Another problem of misjudgment is the large amount of space devoted in two chapters, those on Brian and on Valen, to discrepancies between existing sources on the composers. When one considers that, as Rapoport himself concedes, “the number of people who know [Brian’s Gothic Symphony] well may still be no more than a dozen,” one cannot help but question whether it wouldn’t have been wiser to devote that space to information of greater interest to those likely to read the book.
Still, there is much informative and fascinating reading here. Each of the six is an extraordinary individual, and each brief recounting sheds some light on the inner and outer world of the composer in this century.
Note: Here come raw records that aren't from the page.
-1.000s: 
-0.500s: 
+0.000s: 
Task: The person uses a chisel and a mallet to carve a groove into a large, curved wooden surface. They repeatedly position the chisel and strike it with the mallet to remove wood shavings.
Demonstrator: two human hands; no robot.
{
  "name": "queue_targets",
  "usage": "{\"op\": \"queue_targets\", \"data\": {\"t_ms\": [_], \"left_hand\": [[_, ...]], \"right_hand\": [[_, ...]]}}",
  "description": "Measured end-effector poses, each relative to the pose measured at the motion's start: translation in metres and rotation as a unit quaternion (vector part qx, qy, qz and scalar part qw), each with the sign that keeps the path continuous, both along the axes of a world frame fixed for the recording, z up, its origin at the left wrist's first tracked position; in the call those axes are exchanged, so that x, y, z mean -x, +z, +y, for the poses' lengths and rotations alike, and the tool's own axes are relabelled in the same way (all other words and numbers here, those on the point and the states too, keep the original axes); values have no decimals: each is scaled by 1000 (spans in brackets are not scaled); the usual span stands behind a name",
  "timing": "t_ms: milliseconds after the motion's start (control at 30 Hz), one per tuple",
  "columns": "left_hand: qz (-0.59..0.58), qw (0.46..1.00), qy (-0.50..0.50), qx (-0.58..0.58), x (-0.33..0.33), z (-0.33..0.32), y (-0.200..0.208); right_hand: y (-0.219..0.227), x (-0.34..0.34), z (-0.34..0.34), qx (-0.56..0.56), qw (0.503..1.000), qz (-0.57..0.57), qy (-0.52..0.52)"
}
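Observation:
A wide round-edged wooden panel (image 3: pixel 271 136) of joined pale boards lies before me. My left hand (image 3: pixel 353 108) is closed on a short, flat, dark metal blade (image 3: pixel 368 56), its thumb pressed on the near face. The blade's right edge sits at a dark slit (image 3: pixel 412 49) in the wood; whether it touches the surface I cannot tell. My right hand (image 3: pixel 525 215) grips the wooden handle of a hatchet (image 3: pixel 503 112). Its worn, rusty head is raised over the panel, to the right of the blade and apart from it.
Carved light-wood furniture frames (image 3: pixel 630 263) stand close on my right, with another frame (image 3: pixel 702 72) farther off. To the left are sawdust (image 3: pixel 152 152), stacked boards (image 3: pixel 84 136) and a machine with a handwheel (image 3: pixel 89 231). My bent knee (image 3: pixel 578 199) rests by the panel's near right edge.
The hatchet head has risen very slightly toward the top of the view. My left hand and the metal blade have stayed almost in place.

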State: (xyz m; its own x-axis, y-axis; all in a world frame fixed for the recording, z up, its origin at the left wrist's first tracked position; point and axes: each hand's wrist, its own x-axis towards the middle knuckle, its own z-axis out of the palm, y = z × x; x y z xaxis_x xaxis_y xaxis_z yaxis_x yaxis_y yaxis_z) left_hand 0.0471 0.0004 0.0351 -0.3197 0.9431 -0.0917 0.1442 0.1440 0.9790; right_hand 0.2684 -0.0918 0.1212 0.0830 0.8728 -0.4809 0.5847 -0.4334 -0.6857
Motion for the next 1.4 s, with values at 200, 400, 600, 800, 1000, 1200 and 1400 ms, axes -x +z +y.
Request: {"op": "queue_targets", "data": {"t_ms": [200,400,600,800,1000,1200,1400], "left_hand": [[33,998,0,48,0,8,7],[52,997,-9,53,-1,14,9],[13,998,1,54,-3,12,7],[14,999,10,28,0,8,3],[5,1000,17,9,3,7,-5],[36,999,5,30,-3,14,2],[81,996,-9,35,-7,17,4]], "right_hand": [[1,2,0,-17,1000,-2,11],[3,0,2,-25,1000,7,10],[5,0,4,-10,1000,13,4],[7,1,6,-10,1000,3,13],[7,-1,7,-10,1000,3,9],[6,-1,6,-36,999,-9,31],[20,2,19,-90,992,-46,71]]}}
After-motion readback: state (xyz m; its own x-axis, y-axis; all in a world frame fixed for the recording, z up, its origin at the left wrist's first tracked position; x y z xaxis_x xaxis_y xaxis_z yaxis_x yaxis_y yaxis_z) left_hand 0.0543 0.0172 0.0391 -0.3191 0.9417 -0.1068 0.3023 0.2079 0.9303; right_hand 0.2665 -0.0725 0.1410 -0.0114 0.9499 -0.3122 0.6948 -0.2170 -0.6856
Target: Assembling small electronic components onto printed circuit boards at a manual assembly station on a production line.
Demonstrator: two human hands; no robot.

Most of all, each composer offers a unique musical world-view through his music; perhaps readers who turn to this book will be inspired to seek out the music.
We need many more books and articles to draw attention to the limitless wealth of top-quality 20th-century music that has been languishing in neglect for decades, not to mention the fine music being written up to this minute. Those fortunate enough to have discovered these treasures must offer some inducement to the many who have become jaded and disgusted with the pompous, precious, sanctimonious circus that the society surrounding classical music has become.